◆ REQUIRED ACTION: Could you print the stretch of lines below from the one with "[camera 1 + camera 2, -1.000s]" through the one with "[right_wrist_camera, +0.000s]", exactly as they stand and without any pictures?

◆ DATA PROVIDED:
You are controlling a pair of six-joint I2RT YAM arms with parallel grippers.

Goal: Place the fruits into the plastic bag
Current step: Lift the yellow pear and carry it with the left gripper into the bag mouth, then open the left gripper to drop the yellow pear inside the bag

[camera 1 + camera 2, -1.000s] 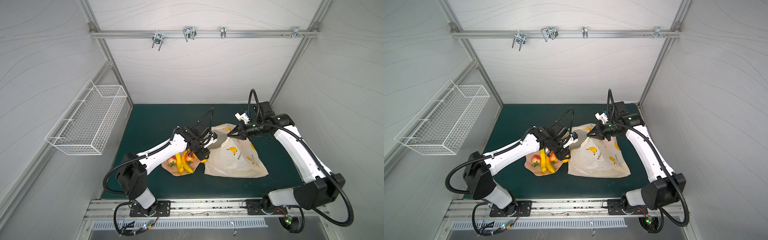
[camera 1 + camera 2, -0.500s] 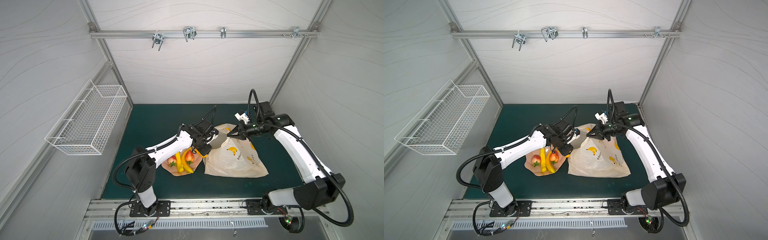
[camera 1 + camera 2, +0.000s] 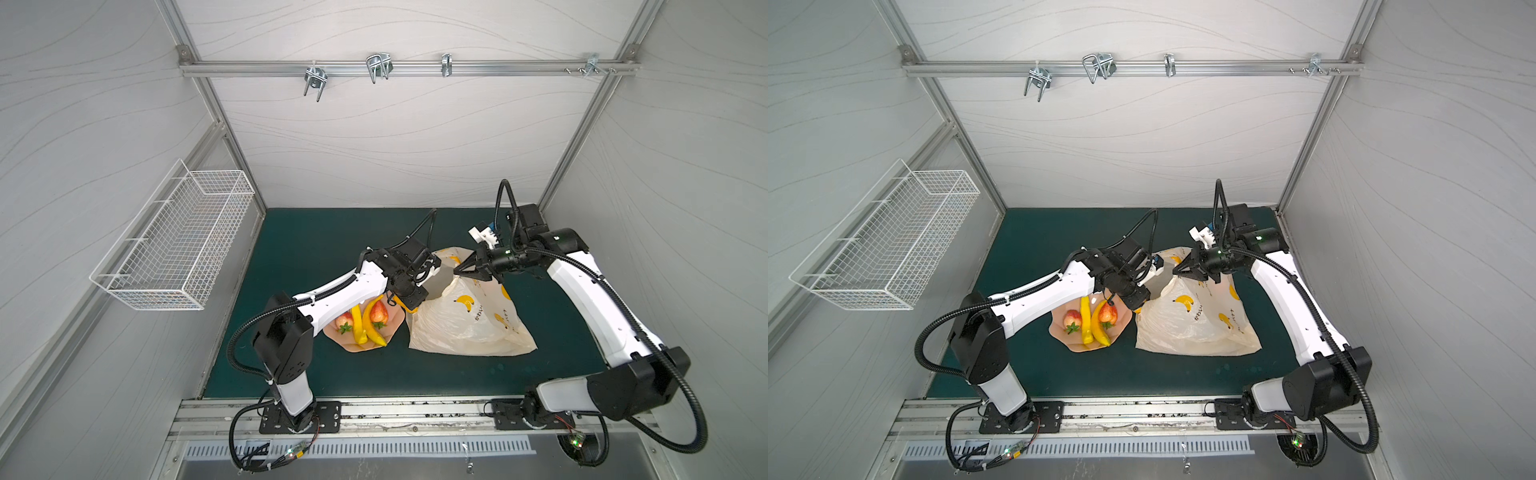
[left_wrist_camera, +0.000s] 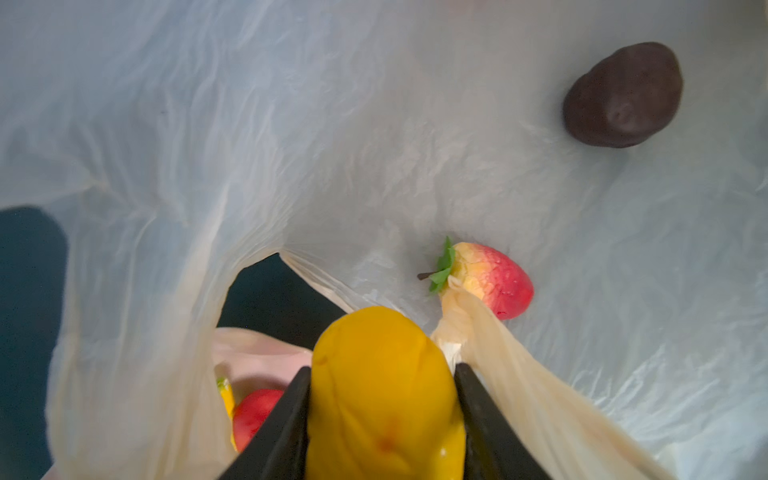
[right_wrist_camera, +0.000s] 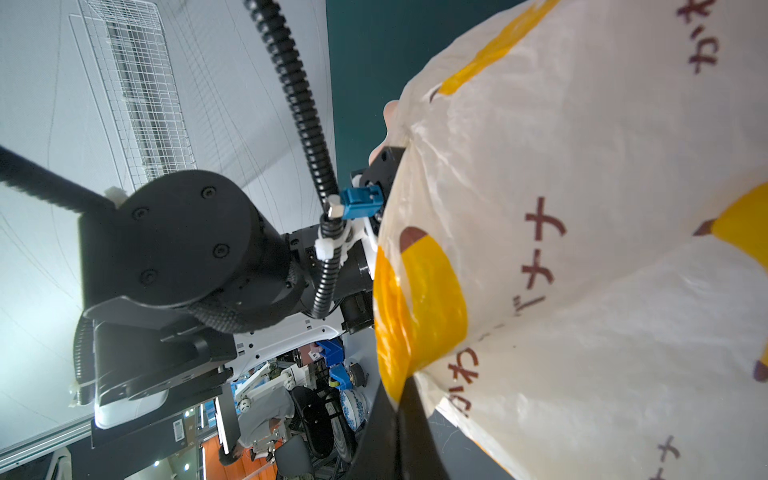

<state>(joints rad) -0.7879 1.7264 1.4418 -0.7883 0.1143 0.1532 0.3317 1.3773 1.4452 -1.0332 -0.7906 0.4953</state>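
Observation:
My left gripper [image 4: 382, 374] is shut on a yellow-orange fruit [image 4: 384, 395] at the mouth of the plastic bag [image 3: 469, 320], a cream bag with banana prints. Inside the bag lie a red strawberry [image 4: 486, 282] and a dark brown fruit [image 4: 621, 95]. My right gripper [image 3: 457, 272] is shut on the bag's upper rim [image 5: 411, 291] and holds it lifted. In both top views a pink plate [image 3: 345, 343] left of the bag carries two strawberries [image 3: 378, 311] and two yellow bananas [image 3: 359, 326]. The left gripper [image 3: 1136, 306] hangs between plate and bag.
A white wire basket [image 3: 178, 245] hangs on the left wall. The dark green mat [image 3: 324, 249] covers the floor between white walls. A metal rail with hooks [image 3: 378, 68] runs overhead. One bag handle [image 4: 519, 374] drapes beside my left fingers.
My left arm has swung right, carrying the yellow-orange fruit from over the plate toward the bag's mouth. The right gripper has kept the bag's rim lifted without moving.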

◆ RESULT:
[camera 1 + camera 2, -1.000s] 
[camera 1 + camera 2, -0.500s] 
[camera 1 + camera 2, +0.000s] 
[left_wrist_camera, +0.000s] 
[right_wrist_camera, +0.000s] 

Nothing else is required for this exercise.